## DIRECTIONS
Scan the records below and copy every line that contains the string "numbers".
+ + + +
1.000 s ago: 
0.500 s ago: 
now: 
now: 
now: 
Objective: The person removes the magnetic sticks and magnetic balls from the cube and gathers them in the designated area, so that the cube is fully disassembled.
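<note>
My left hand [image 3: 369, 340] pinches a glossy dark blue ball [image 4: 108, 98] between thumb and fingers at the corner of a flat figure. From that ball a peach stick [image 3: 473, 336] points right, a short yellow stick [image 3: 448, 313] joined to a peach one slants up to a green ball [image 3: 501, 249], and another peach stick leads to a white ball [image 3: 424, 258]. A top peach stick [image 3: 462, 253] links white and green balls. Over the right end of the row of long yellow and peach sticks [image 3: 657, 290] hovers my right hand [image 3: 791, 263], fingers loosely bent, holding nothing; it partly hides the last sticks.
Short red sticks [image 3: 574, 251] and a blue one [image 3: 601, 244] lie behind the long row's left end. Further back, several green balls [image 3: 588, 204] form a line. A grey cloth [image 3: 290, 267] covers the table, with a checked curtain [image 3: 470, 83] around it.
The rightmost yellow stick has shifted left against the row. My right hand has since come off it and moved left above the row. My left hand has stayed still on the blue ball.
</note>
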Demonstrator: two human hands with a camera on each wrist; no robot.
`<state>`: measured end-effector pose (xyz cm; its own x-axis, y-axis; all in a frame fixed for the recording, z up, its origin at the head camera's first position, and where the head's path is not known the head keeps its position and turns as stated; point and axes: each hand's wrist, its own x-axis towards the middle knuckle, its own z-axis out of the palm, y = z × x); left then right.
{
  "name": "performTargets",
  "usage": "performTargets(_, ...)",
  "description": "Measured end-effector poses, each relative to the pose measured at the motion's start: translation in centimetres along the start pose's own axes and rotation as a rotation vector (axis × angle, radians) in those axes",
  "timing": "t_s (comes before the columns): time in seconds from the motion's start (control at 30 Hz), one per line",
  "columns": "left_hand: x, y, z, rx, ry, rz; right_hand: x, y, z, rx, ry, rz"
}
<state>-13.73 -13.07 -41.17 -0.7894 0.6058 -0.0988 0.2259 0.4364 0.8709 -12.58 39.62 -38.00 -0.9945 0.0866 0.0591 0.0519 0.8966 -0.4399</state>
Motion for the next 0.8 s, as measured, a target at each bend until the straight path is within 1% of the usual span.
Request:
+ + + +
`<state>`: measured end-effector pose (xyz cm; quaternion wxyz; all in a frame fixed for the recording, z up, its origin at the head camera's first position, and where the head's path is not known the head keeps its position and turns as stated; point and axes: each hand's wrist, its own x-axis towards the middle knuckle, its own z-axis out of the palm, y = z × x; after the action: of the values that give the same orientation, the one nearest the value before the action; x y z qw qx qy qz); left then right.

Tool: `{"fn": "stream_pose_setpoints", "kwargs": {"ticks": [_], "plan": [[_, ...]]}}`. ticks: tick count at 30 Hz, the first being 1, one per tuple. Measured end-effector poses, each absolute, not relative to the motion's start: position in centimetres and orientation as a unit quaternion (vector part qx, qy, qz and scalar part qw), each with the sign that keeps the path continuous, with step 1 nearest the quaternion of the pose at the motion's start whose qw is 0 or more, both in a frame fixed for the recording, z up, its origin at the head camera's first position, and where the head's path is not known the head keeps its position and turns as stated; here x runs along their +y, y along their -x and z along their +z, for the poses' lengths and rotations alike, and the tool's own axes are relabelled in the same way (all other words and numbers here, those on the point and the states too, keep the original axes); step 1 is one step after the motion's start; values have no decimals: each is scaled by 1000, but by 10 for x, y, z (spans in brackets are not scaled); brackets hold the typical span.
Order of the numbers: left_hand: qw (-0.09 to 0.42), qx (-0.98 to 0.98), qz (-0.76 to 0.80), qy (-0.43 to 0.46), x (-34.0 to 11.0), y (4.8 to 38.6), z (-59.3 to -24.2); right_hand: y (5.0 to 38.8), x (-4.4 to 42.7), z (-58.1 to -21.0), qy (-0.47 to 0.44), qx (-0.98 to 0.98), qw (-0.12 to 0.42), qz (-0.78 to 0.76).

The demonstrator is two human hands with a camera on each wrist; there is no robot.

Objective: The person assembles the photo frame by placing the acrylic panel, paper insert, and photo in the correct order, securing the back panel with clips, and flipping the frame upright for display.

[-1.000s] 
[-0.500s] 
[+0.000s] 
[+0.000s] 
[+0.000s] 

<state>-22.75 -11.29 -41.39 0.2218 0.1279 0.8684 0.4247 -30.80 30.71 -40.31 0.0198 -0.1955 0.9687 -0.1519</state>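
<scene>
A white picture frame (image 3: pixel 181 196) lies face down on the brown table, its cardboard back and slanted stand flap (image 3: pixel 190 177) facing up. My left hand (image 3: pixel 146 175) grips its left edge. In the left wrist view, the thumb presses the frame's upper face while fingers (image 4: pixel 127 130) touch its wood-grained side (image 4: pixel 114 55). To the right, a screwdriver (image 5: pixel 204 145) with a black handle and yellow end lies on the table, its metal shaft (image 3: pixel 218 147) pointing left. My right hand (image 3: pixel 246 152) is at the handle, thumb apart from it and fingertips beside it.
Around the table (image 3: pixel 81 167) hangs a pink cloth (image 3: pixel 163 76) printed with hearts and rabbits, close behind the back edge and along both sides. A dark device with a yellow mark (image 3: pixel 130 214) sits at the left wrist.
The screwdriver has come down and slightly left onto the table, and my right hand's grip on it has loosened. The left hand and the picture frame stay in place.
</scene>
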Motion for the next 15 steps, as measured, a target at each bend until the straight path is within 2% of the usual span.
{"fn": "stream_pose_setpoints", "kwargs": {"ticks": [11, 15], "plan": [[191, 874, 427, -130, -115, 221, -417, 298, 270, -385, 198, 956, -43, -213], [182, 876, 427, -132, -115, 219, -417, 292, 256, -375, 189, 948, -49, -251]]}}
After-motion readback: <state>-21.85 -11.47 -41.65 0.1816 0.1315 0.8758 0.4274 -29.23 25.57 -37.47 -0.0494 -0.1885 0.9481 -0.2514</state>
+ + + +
## ANSWER TO THIS EXERCISE
Tool: `{"fn": "stream_pose_setpoints", "kwargs": {"ticks": [_], "plan": [[_, ...]]}}`. ticks: tick count at 30 Hz, the first being 1, one per tuple. Measured end-effector poses, each absolute, not relative to the motion's start: position in centimetres and orientation as a unit quaternion (vector part qx, qy, qz and scalar part qw), each with the sign that keeps the path continuous, with step 1 nearest the quaternion of the pose at the motion's start whose qw is 0 or more, both in a frame fixed for the recording, z up, its origin at the head camera's first position, and where the head's path is not known the head keeps its position and turns as stated; here x runs along their +y, y along their -x and z along their +z, for the poses' lengths and rotations alike, and the tool's own axes are relabelled in the same way (all other words and numbers here, those on the point and the states too, keep the original axes); step 1 is one step after the motion's start; values have no decimals: each is scaled by 1000, but by 10 for x, y, z (spans in brackets are not scaled); brackets hold the typical span.
Order of the numbers: left_hand: qw (-0.09 to 0.42), qx (-0.98 to 0.98), qz (-0.76 to 0.80), qy (-0.43 to 0.46), x (-34.0 to 11.0), y (4.8 to 38.6), z (-59.3 to -24.2); right_hand: y (5.0 to 38.8), x (-4.4 to 42.7), z (-58.1 to -21.0), qy (-0.47 to 0.44), qx (-0.98 to 0.98), qw (-0.12 to 0.42), qz (-0.78 to 0.76).

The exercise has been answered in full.